For decades, software has been designed as if it must live forever.

We build applications with the assumption that they will exist permanently, serve large numbers of users, justify long roadmaps, and accrue features until they become "the system." That mindset made sense when software was expensive to create, slow to change, and risky to maintain. When building was hard, permanence was a requirement.

But that constraint is disappearing.

The cost of creating software is collapsing. With modern platforms, components, and AI-assisted development, we can go from idea to working experience in hours or days rather than months. And when creating becomes cheap, something interesting happens:

We are no longer forced to treat every piece of software like a multi-year investment.

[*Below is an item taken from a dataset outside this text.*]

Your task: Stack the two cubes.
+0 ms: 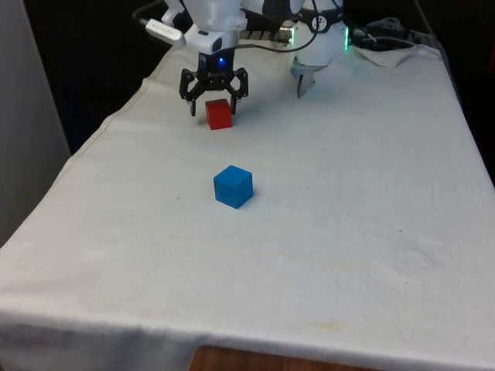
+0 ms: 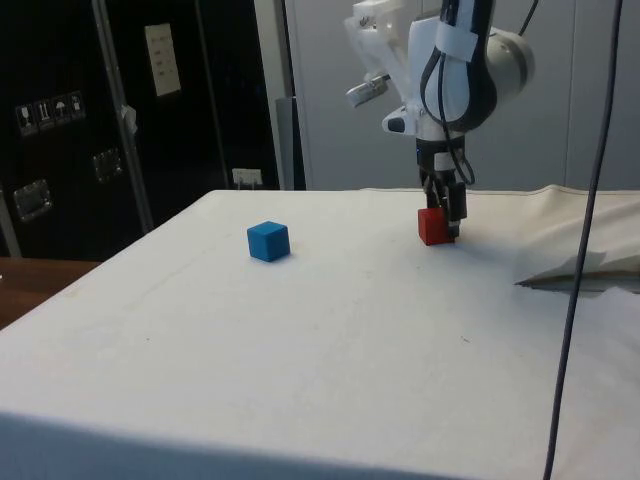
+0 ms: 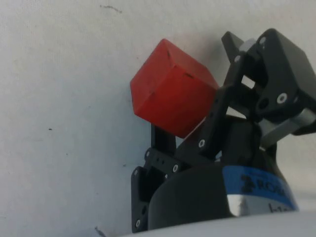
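The red cube (image 1: 219,114) rests on the white cloth at the far end of the table, toward the front view's left. My gripper (image 1: 214,107) is low over it and open, one black finger on each side of the cube and neither pressing it. From the side, the gripper (image 2: 446,212) reaches down to the red cube (image 2: 434,226). The wrist view has the red cube (image 3: 170,94) close against a black finger (image 3: 266,54). The blue cube (image 1: 233,186) stands alone near the table's middle, well apart from the red one, and in the side view the blue cube (image 2: 268,241) is upright.
Bunched cloth and cables (image 1: 387,42) lie at the far right corner in the front view. A fold of cloth (image 2: 580,270) rises at the side view's right. Open white cloth (image 1: 309,255) surrounds the blue cube.
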`<state>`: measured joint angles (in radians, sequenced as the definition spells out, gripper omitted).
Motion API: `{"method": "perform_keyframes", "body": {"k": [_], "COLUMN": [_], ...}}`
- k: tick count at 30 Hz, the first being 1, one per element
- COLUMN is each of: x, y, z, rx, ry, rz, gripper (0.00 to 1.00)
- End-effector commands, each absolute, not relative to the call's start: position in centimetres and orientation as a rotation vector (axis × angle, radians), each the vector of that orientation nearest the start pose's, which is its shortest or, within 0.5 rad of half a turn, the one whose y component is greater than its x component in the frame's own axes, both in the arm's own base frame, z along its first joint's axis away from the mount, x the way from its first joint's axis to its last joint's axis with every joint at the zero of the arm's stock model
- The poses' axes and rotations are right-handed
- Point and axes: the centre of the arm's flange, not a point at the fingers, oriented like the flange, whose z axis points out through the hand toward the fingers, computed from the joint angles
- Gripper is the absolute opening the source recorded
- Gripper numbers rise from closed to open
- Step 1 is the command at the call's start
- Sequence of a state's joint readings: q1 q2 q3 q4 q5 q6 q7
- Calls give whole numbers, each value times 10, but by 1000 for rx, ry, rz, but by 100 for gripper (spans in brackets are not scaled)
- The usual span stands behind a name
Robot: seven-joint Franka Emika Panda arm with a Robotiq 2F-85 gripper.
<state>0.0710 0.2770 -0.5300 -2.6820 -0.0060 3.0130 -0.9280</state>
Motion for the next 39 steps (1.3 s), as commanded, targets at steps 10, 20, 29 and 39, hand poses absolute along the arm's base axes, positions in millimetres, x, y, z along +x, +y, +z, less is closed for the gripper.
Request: {"method": "perform_keyframes", "body": {"k": [10,20,29,39], "x": [371,378,377,378], "y": [-193,-194,-192,-195], "z": [172,169,171,170], "rx": [-3183,-3186,-3175,-3186], "ry": [-810,-816,-810,-810], "rz": [13,45,32,46], "gripper": [100,100,9,3]}}
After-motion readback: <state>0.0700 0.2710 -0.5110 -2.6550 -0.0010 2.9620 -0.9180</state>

That is the premise behind a phrase I am introducing: ephemeral software. It is also the concept at the heart of what we are building with Odokai.

What is ephemeral software?

Ephemeral software is software that exists only for as long as it is needed.

It is created quickly to solve a specific problem, coordinate a specific group, run a specific workflow, or unlock a specific outcome. And then it can be removed without drama.

Think of it less like "installing an application" and more like spinning up a temporary capability inside your organisation:

  • A mini app for a particular project phase
  • A workflow for a specific incident or customer escalation
  • A collaboration space for a one-time event
  • A focused interface for a small group of people to make a decision quickly
  • A short-lived process that needs governance, auditing, and safety, but not a permanent product lifecycle

Ephemeral software is not disposable in the careless sense. It is disposable in the intentional sense: you build it to exist briefly, do its job, and then step out of the way.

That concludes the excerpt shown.